*What to do*.
Copy exactly the stretch of data below from the line with "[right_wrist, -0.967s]" through the line with "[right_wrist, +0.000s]", including both of those lines.

--- START ---

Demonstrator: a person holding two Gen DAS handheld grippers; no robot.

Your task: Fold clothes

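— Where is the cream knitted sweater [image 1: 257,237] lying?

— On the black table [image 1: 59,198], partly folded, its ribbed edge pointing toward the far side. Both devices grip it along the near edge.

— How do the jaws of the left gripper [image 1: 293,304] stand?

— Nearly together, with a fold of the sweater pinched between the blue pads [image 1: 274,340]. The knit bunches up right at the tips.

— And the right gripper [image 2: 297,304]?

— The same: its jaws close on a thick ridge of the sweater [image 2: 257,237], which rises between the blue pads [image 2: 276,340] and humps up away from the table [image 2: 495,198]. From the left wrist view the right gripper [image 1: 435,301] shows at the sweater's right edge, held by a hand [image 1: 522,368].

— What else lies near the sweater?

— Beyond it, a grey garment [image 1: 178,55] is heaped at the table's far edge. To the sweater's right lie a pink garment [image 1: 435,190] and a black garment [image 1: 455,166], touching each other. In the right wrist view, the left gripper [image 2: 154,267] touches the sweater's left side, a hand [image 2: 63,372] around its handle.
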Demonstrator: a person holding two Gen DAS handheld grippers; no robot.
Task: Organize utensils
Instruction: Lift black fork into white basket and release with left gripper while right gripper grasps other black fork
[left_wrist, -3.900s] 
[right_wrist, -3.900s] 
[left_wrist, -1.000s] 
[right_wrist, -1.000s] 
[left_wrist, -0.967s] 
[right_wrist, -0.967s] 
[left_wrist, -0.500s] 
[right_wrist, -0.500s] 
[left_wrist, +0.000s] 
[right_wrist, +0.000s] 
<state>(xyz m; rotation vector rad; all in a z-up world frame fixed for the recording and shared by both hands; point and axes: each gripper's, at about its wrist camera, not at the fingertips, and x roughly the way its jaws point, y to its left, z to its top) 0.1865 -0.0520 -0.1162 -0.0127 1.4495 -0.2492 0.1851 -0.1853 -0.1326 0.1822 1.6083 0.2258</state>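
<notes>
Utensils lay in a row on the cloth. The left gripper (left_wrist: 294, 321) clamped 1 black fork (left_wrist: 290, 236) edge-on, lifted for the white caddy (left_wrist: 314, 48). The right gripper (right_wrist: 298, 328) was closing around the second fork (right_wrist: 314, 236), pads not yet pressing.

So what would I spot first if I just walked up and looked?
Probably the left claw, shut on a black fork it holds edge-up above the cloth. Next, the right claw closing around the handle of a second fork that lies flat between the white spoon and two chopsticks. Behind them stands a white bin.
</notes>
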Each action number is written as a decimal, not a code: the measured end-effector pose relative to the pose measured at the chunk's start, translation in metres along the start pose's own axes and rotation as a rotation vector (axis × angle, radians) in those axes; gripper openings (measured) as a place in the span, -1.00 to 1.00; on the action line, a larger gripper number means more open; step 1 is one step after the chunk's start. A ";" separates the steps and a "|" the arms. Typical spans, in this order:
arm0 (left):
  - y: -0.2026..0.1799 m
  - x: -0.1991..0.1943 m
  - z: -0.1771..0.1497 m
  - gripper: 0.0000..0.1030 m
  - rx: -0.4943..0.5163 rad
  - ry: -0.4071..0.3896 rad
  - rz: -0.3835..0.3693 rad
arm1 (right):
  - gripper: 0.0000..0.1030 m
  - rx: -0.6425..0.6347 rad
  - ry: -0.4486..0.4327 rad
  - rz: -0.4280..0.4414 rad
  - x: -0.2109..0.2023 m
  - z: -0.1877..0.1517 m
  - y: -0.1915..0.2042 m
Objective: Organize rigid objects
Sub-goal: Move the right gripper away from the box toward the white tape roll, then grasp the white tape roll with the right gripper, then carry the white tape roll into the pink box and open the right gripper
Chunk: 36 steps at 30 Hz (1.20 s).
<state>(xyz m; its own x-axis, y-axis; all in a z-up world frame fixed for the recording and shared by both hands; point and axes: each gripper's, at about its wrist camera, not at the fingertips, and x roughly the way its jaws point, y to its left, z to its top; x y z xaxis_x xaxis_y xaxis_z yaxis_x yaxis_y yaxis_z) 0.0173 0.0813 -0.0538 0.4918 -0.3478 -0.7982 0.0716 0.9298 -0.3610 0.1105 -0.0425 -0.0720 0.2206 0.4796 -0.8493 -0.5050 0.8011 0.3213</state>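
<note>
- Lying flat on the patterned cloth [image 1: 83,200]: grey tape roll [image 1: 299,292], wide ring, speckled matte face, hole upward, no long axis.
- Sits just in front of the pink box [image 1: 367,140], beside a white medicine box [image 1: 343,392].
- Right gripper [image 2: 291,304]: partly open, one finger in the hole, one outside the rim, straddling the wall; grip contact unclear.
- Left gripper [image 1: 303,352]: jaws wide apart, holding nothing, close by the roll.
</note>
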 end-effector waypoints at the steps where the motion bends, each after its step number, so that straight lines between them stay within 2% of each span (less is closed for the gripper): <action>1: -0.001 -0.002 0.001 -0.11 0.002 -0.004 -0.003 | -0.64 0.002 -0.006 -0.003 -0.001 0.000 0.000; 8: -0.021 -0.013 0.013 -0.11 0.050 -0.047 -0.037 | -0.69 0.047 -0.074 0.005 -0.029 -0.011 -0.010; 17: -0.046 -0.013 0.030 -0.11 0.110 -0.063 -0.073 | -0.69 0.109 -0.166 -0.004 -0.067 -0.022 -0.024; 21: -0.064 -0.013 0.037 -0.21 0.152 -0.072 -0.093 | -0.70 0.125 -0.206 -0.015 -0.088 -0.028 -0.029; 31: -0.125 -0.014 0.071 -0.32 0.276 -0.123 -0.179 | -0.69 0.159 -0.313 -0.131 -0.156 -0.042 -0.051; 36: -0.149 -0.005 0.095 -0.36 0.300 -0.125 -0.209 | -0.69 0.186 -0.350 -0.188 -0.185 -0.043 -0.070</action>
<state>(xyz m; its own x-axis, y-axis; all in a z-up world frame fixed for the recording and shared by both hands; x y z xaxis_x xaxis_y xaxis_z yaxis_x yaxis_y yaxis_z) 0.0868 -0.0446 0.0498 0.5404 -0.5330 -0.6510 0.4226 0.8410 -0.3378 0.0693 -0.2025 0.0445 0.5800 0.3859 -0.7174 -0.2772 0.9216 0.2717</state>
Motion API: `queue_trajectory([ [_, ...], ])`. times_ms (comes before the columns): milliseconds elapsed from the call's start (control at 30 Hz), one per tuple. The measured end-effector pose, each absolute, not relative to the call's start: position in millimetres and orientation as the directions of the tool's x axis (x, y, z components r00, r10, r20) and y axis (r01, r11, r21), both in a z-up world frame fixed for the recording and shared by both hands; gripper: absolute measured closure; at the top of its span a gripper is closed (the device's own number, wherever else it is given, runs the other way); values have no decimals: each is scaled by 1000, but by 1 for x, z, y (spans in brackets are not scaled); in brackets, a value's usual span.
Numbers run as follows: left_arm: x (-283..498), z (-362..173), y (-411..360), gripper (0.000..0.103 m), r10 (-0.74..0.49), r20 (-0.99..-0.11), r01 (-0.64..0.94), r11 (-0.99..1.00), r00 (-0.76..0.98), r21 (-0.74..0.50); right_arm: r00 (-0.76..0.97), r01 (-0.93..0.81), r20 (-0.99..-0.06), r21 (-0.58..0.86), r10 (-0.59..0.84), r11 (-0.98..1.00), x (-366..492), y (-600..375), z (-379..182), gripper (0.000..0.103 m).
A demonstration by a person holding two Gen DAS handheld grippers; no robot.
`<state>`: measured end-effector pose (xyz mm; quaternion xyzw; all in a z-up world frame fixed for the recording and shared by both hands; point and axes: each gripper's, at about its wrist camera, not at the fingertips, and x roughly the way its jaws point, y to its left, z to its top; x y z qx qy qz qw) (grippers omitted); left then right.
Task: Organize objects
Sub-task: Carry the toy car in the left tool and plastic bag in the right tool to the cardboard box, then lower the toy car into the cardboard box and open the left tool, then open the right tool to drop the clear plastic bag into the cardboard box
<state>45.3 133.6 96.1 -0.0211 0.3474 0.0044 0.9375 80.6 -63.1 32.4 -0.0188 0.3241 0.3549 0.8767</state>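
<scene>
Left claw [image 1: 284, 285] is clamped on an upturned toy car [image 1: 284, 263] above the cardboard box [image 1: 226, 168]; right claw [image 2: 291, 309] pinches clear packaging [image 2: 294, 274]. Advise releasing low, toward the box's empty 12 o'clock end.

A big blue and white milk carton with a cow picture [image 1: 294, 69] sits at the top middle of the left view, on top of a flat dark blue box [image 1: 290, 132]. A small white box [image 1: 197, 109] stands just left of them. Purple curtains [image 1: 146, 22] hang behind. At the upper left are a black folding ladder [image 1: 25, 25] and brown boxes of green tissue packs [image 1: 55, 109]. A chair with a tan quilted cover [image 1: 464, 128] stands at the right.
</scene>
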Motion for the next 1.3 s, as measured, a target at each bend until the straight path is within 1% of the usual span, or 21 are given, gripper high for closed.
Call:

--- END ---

*The answer*.
[right_wrist, -0.967s] 
[left_wrist, -0.500s] 
[right_wrist, -0.500s] 
[left_wrist, +0.000s] 
[right_wrist, +0.000s] 

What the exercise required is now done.